Top Gun: Maverick

Maverick (Tom Cruise) is back in the movie that should have been called Top Gun: Cruise Control, if Speed 2 hadn’t beaten him to it on an ocean liner.

Tom’s Thumb: Maverick

This supersonic sequel is chock-full of all the montages, plane porn and homoerotic beach sports you would expect from a Top Gun reboot directed by Tron Legacy‘s Joseph Kosinski, a dab hand at not updating films from the ’80s. From the shot-for-shot recreation of the original opening to Maverick’s cheesetastic introduction (“He’s the fastest man alive.”) we’re right back in Top Gun World, a nostalgic theme park where the characters are cartoons, the lines ridiculous (“You’ve got some balls, stick jockey.”) and the rides piloted by sexagenarians.

Goose and Rooster

Maverick is sent to train a new team of jumped-up flyboys and this time A Woman (actually a step backwards from the first film that had a female instructor), who spend their downtime in a Top Gun-themed bar recreating moments from the original. Here we meet Goose’s son Rooster played by Miles Teller (was Ryan Gosling busy?) wearing a moustache just in case you forgot he was Goose’s son, which they tell you in every scene.
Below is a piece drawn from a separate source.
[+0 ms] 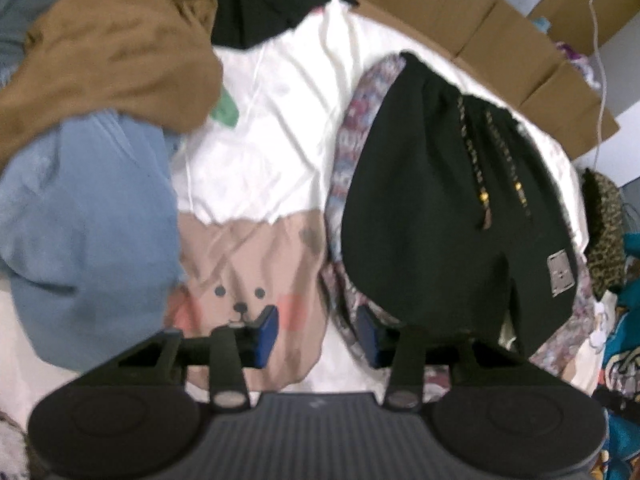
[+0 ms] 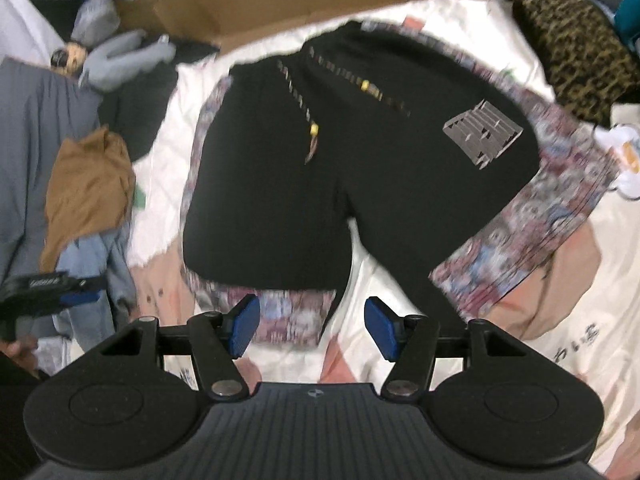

Ignoring the fact Rooster (Goose’s son) would be about 40 now, the movie sets up conflict between him and the man he holds responsible for his father’s death that never really takes off. Maverick has similarly little chemistry with his new love interest (Jennifer Connelly), who has no call sign and therefore no way to recognise her personality. In fact the only sexual tension is once again between Maverick and Iceman (Val Kilmer) who keeps texting Mav messages like: “I need to see you.”

Chad Radwell

As in the original, that general lack of threat keeps Top Gun: Maverick from being involving beyond the most superficial level. The fact they are training for a mission rather than merely for the sake of testosterone-fuelled competition sounds better on paper, but commercial manoeuvring by the film means the enemy is never actually named (Cruise doesn’t want another The Mummy on his hands). All we know is they have uranium, a superior airforce (or is it a navy?) and conveniently blacked-out helmets, and if that’s good enough for the US military it’s good enough for me.

Admittedly theme parks don’t require logic; they need to be safe, well-constructed and capable of serving large quantities of corn. On that front Maverick passes with flying colours, surpassing the original in every respect: the dogfights are stronger, the ’70s music sounds less dated than the ’80s soundtrack, and Maverick has become halfway decent instead of the entitled Reaganite egomaniac of Top Gun. That move from toxic to innocuous is an improvement, and anyone who disagrees can go back to undisclosed uranium-rich military state.